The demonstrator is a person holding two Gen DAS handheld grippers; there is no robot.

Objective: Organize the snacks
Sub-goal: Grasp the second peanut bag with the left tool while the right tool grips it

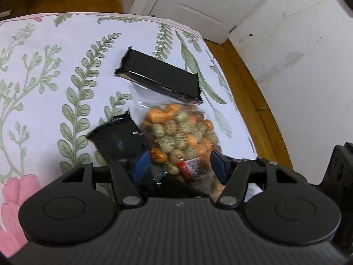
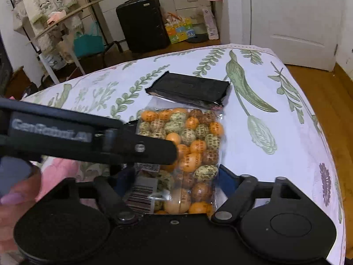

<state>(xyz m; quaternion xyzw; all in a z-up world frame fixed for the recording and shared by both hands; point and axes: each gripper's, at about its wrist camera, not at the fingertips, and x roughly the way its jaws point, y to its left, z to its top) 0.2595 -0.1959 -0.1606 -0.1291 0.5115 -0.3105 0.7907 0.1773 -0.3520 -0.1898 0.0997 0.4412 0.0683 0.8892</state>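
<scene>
A clear bag of orange, green and brown coated nuts [image 1: 176, 132] lies lengthwise on the flowered tablecloth. Its near end fills the gap between the blue pads of my left gripper [image 1: 179, 161], which is shut on it. In the right wrist view the same bag [image 2: 194, 137] runs between the jaws of my right gripper [image 2: 176, 176]. These jaws stand wide, the right pad just off the bag's edge. The left gripper [image 2: 167, 150] crosses over the bag from the left and hides the other pad. A long black packet [image 1: 161, 77] [image 2: 189, 88] lies across the bag's far end. A smaller black packet [image 1: 114, 139] sits left of the bag.
The tablecloth [image 1: 55, 66] [image 2: 275, 132] ends close on the right, with wooden floor [image 1: 253, 110] and a white wall beyond. A person's finger [image 2: 13, 196] shows at the lower left. A black suitcase [image 2: 141, 22] and a clothes rack [image 2: 55, 22] stand past the far edge.
</scene>
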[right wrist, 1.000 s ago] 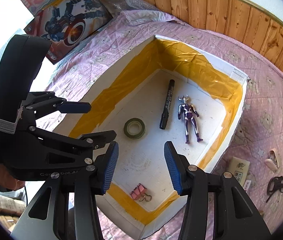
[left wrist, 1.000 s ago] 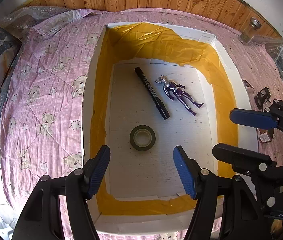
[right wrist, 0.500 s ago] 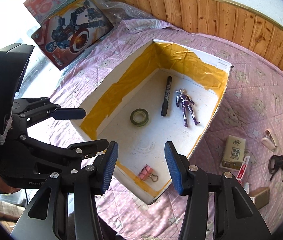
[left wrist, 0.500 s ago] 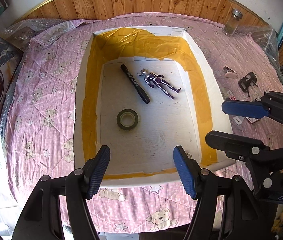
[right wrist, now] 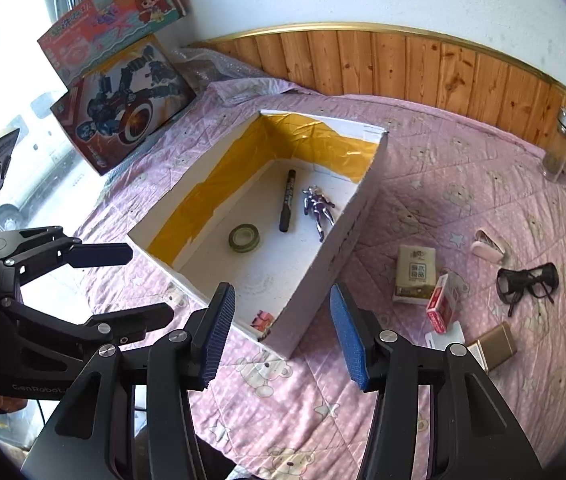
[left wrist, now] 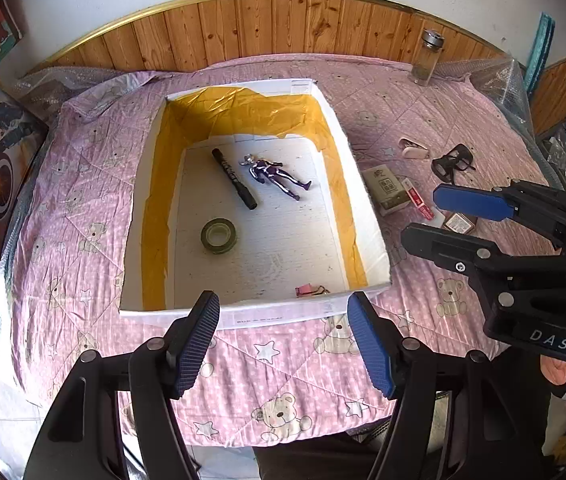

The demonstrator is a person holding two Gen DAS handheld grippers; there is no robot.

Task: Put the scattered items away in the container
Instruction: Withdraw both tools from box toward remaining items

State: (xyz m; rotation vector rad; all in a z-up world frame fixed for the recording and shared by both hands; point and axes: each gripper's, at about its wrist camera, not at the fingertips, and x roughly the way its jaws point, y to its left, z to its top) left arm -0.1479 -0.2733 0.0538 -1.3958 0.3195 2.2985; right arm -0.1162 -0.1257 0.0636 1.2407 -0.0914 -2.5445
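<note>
Box [left wrist: 367, 216] with marker [left wrist: 234, 178], figurine [left wrist: 275, 175], tape roll [left wrist: 219, 235], clip [left wrist: 307, 290] inside

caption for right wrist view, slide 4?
Open right tongs hover before box holding marker, figure, tape; items wait outside.

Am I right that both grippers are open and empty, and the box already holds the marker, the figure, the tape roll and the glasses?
Not the glasses: the right wrist view shows them on the pink quilt, outside the box. The fourth item inside is a pink binder clip. The marker, figure, tape roll and both open, empty grippers, left and right, are as you said.
</note>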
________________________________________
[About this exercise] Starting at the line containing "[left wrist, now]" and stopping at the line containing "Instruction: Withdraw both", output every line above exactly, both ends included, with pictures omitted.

[Answer to this exercise]
[left wrist, now] 

The demonstrator is a person holding two Gen DAS handheld grippers; there is no robot.

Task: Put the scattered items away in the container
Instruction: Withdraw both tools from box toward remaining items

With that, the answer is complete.